EXERCISE PROMPT. Only one stretch of the listing below is wanted. Give it again exactly, from the line with "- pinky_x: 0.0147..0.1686" through the line with "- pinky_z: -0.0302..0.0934".

SUPPLIED DATA.
--- START ---

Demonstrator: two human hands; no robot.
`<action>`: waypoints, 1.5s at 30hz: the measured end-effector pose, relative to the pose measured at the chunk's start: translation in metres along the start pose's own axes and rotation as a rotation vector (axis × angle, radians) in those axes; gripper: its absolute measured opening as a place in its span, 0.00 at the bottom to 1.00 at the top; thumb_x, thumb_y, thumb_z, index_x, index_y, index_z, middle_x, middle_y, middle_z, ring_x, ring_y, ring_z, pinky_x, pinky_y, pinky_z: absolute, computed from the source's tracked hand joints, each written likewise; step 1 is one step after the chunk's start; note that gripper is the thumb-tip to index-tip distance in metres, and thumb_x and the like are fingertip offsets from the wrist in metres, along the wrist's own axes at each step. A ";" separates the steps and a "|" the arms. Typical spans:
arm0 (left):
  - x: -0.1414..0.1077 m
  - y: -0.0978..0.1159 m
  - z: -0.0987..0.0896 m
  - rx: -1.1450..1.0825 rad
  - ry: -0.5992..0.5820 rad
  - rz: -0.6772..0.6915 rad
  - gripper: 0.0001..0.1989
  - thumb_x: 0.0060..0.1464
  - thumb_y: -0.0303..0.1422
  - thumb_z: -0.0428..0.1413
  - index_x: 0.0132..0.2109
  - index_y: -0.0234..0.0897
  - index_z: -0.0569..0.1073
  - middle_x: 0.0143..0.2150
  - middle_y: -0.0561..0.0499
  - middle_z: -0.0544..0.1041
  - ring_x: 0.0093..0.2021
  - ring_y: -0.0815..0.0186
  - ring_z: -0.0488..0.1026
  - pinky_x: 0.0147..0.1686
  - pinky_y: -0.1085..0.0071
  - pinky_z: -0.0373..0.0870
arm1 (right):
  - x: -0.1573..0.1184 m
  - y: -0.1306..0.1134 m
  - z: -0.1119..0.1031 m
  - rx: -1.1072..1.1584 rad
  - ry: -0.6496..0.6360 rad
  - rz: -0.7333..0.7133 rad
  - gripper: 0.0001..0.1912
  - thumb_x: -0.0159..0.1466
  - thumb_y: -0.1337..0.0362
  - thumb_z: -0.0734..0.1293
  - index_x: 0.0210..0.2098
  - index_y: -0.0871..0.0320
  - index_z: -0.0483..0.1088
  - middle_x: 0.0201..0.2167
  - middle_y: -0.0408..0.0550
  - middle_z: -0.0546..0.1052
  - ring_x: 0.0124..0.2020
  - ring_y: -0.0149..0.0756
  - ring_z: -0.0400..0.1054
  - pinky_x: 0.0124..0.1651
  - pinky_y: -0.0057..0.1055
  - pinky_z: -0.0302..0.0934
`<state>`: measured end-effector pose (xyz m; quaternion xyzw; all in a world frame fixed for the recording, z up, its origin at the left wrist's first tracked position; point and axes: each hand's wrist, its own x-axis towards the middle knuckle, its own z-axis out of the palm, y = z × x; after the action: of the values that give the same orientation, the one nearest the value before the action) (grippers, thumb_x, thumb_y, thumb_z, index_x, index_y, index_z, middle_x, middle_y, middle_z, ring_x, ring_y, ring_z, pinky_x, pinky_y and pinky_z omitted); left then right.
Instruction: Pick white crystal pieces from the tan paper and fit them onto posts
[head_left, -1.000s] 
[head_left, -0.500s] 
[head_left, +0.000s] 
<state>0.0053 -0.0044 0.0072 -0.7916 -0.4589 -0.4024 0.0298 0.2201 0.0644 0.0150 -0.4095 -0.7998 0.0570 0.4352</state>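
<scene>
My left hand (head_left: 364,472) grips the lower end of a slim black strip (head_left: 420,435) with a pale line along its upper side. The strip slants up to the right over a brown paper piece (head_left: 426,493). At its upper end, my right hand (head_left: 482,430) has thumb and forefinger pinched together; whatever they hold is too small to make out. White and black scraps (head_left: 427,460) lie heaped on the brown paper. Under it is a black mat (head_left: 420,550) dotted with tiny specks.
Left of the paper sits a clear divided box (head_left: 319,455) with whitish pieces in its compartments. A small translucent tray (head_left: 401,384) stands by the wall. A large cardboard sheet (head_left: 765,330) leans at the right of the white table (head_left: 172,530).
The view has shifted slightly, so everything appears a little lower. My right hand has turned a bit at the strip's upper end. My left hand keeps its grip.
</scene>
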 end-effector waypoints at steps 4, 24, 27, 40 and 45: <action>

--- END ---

TASK ANSWER.
  - pinky_x: 0.0147..0.1686
  - pinky_y: -0.1085..0.0071
  - pinky_z: -0.0373..0.0870
arm1 (right):
  - x: -0.1573..0.1184 m
  - y: -0.1306..0.1134 m
  - z: -0.1119..0.1031 m
  - rx: -1.1072..1.1584 rad
  - ry: -0.6496..0.6360 rad
  - rz: -0.7333..0.7133 rad
  - gripper: 0.0001..0.1912
  - thumb_x: -0.0159..0.1466
  - thumb_y: -0.1337..0.0362
  - thumb_z: -0.0734..0.1293
  - index_x: 0.0210..0.2098
  - index_y: -0.0871..0.0320
  - index_z: -0.0483..0.1088
  - middle_x: 0.0201..0.2167
  - middle_y: -0.0408..0.0550
  - middle_z: -0.0546..0.1052
  - ring_x: 0.0124..0.2020
  - ring_y: -0.0149..0.0756
  - ring_z: -0.0400..0.1054
  - pinky_x: 0.0124..0.1651
  - pinky_y: -0.0057..0.1055
  - pinky_z: -0.0302..0.0934

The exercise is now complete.